**Exercise aim**:
The lines from the start of the records below through the line containing "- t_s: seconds" are to be copied exactly, both ends included, with nothing added.

----------

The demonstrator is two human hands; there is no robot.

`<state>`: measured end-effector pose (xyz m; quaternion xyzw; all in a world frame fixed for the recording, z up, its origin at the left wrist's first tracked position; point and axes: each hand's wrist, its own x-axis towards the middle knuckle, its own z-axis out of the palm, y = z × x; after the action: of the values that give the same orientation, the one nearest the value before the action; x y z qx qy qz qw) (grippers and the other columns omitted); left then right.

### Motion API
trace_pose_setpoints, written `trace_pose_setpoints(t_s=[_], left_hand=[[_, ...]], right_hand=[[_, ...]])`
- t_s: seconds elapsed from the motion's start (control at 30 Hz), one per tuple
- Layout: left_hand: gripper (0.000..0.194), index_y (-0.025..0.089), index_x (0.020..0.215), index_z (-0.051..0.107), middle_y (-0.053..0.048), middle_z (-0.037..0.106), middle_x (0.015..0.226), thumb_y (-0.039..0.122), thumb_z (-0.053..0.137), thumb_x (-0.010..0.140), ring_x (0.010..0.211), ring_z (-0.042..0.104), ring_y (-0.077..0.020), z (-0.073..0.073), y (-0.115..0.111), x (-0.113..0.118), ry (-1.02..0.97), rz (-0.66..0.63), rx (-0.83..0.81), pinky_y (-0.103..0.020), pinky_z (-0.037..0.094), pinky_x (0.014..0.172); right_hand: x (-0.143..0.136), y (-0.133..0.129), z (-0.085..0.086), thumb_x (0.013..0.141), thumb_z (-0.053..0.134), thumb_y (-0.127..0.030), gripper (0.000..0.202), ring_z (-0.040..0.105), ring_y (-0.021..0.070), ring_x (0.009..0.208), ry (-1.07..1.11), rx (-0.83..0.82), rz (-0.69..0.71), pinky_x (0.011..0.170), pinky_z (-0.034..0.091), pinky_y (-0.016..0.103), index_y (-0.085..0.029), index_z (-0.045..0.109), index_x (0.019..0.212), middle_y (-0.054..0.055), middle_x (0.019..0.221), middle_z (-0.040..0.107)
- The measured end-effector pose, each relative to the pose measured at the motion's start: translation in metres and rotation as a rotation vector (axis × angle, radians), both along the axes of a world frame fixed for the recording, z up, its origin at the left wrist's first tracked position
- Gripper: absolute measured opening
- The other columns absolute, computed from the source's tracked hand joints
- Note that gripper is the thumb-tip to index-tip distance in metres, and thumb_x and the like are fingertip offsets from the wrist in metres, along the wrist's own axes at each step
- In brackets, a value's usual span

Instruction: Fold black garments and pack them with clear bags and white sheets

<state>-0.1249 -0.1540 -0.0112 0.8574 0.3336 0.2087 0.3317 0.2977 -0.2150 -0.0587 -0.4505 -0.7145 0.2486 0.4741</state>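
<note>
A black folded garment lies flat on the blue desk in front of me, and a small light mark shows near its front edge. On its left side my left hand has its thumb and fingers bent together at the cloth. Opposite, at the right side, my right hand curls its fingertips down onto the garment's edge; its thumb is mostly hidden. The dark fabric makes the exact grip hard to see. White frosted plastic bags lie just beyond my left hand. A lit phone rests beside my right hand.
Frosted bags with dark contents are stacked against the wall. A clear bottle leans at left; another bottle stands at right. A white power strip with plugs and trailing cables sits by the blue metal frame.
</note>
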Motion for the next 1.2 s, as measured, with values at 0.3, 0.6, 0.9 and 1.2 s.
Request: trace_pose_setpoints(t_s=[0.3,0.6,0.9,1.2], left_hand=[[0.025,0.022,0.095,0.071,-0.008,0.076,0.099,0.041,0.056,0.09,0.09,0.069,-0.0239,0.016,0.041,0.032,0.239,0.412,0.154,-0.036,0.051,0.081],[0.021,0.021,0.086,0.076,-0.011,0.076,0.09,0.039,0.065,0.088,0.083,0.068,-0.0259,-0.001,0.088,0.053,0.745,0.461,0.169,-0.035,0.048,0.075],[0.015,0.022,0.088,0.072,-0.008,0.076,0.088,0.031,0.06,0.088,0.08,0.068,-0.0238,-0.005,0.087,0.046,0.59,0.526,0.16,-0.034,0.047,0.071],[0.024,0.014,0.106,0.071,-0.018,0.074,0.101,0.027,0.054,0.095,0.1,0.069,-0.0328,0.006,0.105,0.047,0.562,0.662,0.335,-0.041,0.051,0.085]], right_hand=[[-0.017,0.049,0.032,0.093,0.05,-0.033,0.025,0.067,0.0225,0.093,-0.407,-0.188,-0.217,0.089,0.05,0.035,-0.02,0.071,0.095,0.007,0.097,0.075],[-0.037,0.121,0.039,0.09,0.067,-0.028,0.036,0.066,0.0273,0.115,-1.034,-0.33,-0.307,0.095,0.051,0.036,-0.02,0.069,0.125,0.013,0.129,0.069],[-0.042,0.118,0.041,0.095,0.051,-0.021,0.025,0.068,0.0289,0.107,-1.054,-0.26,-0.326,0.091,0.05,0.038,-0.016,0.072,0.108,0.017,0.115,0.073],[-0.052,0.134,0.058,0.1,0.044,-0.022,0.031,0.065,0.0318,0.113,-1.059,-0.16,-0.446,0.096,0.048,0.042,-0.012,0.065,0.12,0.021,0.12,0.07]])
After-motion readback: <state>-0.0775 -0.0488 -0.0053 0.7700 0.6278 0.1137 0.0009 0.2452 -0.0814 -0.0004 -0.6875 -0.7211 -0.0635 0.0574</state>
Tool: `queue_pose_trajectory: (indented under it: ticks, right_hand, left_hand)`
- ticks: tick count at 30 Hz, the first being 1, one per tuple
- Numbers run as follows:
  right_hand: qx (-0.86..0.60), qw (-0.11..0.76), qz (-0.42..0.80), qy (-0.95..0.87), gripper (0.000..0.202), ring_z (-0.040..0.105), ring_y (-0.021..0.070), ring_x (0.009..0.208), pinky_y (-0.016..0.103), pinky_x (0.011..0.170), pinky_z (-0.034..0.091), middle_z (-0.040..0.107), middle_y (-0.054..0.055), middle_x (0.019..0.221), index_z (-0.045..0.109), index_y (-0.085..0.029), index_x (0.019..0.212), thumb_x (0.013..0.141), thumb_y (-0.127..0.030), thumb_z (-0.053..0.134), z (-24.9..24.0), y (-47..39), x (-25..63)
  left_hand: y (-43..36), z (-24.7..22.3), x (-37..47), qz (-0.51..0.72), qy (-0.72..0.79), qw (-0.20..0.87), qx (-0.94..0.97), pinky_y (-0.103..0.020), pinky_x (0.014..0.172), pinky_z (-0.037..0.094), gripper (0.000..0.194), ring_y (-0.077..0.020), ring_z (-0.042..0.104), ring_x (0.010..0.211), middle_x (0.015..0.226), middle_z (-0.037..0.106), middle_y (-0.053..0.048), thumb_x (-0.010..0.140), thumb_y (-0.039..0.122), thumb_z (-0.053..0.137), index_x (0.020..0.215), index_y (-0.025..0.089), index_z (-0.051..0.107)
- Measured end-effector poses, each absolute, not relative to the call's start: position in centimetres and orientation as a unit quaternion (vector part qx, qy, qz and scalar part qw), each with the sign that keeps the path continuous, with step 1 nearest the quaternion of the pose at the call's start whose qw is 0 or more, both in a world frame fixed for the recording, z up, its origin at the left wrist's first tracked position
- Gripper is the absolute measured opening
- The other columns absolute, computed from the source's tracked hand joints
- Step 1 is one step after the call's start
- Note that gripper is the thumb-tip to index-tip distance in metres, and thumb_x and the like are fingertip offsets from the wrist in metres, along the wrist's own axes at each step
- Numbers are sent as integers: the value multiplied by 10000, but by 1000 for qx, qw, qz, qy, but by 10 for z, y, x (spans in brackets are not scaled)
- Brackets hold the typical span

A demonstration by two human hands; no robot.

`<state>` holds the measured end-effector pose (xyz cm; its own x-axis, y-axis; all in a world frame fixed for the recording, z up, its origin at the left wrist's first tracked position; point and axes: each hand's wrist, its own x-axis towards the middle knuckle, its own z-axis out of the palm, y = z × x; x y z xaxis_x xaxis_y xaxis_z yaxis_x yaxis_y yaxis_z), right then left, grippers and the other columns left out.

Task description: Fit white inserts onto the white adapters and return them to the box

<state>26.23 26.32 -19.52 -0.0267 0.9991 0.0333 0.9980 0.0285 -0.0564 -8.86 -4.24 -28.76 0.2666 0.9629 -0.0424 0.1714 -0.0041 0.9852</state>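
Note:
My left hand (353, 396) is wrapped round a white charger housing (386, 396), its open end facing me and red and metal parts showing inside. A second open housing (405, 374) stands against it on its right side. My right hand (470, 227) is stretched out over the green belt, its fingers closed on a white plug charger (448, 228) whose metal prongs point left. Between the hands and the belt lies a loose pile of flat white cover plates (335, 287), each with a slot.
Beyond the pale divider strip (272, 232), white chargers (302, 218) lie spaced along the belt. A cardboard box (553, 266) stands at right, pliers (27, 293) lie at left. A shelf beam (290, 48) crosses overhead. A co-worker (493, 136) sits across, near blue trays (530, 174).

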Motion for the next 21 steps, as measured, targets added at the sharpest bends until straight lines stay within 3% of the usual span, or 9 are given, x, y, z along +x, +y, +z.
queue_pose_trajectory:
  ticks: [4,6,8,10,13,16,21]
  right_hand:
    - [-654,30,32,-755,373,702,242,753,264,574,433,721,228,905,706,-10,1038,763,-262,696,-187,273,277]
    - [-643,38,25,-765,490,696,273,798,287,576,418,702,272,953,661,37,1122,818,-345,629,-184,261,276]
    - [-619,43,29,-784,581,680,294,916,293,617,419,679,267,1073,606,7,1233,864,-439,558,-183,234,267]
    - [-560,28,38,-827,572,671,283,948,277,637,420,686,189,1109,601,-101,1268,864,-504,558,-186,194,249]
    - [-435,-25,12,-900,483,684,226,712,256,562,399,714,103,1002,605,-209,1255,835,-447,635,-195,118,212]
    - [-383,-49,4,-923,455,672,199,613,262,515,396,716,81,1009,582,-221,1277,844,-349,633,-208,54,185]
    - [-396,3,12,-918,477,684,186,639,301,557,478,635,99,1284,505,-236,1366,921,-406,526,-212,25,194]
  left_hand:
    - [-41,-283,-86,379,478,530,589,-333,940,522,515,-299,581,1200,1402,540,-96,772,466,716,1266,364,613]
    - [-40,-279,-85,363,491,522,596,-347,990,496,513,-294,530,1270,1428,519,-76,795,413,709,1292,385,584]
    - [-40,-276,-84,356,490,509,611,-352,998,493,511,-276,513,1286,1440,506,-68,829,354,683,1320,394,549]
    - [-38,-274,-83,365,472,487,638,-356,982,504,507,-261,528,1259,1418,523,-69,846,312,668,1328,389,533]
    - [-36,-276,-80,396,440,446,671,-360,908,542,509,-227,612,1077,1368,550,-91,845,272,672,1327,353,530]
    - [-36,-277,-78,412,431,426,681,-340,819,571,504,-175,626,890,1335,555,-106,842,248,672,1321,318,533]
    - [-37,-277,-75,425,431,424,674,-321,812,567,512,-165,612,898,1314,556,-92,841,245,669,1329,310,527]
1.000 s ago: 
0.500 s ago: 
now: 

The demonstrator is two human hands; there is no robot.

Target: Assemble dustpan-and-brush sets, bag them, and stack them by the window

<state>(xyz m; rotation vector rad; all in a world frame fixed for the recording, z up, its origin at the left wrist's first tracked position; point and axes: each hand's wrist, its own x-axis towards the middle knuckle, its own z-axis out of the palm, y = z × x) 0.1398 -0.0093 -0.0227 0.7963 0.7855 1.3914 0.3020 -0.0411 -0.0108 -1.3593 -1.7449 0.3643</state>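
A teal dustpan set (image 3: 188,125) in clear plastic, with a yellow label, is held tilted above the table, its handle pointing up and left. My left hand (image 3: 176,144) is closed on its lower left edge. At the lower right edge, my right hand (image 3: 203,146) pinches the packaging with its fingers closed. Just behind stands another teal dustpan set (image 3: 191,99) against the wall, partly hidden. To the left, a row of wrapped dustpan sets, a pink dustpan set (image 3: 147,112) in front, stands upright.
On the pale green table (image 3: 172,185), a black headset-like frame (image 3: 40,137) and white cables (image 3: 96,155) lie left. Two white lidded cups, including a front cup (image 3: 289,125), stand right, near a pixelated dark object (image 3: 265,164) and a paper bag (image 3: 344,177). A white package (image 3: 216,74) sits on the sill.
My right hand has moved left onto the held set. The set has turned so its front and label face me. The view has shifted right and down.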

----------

**Exercise response**:
The demonstrator is two human hands; there is no robot.

`<state>`: measured end-effector pose (xyz m; quaternion xyzw; all in a world frame fixed for the recording, z up, its origin at the left wrist's first tracked position; point and axes: each hand's wrist, its own x-axis towards the middle knuckle, its own z-axis out of the palm, y = z × x; after the action: of the values that give the same orientation, the one nearest the value before the action; x y z qx qy qz qw) (grippers and the other columns omitted); left then right.

### Motion API
trace_pose_setpoints, written `trace_pose_setpoints(t_s=[_], left_hand=[[_, ...]], right_hand=[[_, ...]])`
- t_s: seconds elapsed from the motion's start (control at 30 Hz), one per tuple

This exercise has nothing more to it.